To put it another way, is it possible in Druid to have deep storage be much larger than the total sum of historical node storage? How is this done if so?

I was operating under the assumption that deep storage could be much larger than what you have for historical nodes, and that the broker/historical nodes would work together to query the data correctly. Is this true? So if I have 5 historical nodes, with a total of 1TB of storage, and the data I’m querying over is, say, 10TB, will druid pull in the segments and the eject them as needed? The way I have it set up in my cluster seems that a historical node just loads some chunk and then holds on to them…

Thanks!

Hey Ron,

You actually do have to have enough disk space on your historical nodes to cache all of your data. Druid pre-populates the segment cache on each node for performance reasons (queries don’t have to wait for data transfer from deep storage to Druid nodes).

note that is DISK space, not MEMORY. Druid will page in resources off disk as it needs them.

Deep storage only acts as a permanent backup in Druid and is not used in the query path.

Hmm. Are there ways to specify what segments to load into historical nodes from deep storage? It seems like an odd choice to require historical nodes to be able to hold all the data - isn’t deep storage just a plain old backup, then? Or is it that the historical nodes must hold all the data for the time range of the query being processed?

(and thanks for the quick responses!)

Ron

Hi,

You can configure “rules” to decide what gets loaded on historicals.
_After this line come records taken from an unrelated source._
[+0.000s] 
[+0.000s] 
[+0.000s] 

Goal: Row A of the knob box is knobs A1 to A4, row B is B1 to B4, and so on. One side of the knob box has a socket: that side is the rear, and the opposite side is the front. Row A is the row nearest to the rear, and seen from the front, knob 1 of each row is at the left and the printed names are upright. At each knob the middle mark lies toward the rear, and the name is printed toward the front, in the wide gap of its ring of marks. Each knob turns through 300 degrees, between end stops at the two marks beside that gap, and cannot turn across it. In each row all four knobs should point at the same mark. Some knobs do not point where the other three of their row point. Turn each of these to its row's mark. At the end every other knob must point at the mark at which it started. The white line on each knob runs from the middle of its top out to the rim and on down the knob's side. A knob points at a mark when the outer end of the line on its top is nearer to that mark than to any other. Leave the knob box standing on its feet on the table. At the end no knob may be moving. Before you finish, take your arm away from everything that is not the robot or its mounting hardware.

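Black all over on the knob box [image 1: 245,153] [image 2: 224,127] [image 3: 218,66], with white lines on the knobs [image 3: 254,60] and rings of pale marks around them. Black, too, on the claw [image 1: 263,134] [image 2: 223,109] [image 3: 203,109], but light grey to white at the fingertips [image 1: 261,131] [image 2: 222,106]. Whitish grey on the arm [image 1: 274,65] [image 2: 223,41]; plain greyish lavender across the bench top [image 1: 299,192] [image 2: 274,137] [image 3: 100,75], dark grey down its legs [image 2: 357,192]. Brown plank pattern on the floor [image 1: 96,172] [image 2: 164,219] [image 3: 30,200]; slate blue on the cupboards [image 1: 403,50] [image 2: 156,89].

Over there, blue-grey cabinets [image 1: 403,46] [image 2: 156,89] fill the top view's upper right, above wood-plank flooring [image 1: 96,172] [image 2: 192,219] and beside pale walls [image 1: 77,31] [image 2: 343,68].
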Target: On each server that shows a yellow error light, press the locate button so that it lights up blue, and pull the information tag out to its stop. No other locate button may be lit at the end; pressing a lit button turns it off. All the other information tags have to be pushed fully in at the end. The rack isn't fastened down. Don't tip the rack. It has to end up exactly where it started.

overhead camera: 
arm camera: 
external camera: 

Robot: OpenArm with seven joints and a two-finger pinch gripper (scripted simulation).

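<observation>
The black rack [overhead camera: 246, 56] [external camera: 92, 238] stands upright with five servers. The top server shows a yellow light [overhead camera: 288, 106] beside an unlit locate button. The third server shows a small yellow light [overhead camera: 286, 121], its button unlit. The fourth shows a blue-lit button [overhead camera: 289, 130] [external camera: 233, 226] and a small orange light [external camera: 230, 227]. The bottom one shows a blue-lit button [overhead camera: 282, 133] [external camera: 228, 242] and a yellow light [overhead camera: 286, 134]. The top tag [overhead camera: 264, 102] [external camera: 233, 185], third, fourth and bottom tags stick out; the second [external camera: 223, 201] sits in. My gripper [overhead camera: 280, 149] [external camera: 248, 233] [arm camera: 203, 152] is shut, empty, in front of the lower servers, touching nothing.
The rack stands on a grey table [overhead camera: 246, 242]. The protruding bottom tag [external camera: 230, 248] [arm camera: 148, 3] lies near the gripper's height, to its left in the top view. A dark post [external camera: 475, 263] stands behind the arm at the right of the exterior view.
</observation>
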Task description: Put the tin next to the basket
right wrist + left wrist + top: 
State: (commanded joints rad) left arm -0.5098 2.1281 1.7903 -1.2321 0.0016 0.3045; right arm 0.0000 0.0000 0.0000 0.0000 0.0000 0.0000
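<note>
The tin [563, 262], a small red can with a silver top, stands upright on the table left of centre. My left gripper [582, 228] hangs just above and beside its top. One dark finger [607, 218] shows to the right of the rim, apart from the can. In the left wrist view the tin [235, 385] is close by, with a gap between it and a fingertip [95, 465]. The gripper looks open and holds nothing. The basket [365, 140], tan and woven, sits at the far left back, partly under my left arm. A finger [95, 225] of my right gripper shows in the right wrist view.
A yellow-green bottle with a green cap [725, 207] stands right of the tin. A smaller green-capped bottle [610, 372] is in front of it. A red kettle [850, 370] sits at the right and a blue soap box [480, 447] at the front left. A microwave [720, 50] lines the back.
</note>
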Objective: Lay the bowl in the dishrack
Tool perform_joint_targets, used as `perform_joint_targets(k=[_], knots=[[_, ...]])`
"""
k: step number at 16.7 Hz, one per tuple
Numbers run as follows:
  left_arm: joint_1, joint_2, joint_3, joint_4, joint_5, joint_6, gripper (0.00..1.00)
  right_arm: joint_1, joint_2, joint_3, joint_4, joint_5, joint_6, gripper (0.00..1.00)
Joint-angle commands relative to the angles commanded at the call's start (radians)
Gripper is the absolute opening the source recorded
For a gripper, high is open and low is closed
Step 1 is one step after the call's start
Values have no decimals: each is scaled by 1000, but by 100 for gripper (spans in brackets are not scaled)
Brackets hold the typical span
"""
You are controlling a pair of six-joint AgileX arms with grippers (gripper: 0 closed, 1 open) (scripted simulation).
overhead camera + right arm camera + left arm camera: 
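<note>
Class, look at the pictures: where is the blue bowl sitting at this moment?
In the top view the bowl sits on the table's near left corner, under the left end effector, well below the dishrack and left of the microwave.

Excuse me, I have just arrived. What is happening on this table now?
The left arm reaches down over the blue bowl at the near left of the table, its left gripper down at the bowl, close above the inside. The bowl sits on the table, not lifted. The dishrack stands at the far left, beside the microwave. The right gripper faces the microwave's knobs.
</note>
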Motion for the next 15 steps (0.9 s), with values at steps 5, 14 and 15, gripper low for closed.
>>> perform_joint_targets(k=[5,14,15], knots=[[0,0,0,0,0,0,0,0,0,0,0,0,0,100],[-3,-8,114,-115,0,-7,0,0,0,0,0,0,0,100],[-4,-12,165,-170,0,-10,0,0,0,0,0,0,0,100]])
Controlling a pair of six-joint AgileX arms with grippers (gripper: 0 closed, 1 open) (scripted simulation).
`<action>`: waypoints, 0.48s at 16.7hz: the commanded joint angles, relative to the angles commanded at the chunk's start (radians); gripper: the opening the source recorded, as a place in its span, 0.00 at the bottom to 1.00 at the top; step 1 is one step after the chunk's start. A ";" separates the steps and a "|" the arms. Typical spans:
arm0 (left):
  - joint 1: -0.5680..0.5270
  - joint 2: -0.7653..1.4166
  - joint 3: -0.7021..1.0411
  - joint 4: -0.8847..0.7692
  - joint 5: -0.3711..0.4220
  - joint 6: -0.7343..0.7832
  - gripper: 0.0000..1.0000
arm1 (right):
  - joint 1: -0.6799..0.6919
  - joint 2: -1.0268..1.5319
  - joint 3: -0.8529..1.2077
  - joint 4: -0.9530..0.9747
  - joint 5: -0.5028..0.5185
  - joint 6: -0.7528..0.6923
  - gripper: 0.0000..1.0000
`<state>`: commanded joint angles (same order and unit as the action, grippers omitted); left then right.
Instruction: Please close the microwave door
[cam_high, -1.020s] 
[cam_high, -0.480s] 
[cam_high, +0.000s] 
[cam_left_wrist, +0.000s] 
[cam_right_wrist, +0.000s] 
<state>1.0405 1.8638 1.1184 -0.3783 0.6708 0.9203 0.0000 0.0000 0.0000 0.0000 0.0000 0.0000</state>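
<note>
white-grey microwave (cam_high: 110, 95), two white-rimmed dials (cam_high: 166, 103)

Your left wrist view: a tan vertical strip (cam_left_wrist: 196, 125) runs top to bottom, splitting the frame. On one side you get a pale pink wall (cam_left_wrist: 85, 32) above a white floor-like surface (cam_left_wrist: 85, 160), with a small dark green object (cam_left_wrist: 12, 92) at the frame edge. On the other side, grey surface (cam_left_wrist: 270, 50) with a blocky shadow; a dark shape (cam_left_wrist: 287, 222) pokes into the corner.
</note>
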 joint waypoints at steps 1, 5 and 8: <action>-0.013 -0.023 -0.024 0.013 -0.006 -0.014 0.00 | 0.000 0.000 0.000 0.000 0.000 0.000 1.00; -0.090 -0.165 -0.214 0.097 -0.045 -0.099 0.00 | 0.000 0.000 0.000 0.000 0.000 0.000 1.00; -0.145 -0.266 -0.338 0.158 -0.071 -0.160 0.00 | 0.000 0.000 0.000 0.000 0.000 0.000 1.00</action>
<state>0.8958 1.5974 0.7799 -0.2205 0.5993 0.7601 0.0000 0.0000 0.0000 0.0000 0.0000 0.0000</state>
Pls see http://druid.io/docs/0.8.0/design/coordinator.html#rules

– Himanshu

The purpose of deep storage is that you can quickly recover even if you lose your entire cluster. When Druid was first developed, it ran in AWS, which was fine most of the time, but occasionally you could lose half your cluster if Amazon was having a bad day. Having segments backed up in deep storage means even if that happens, historical can download segments from deep storage and quickly recover.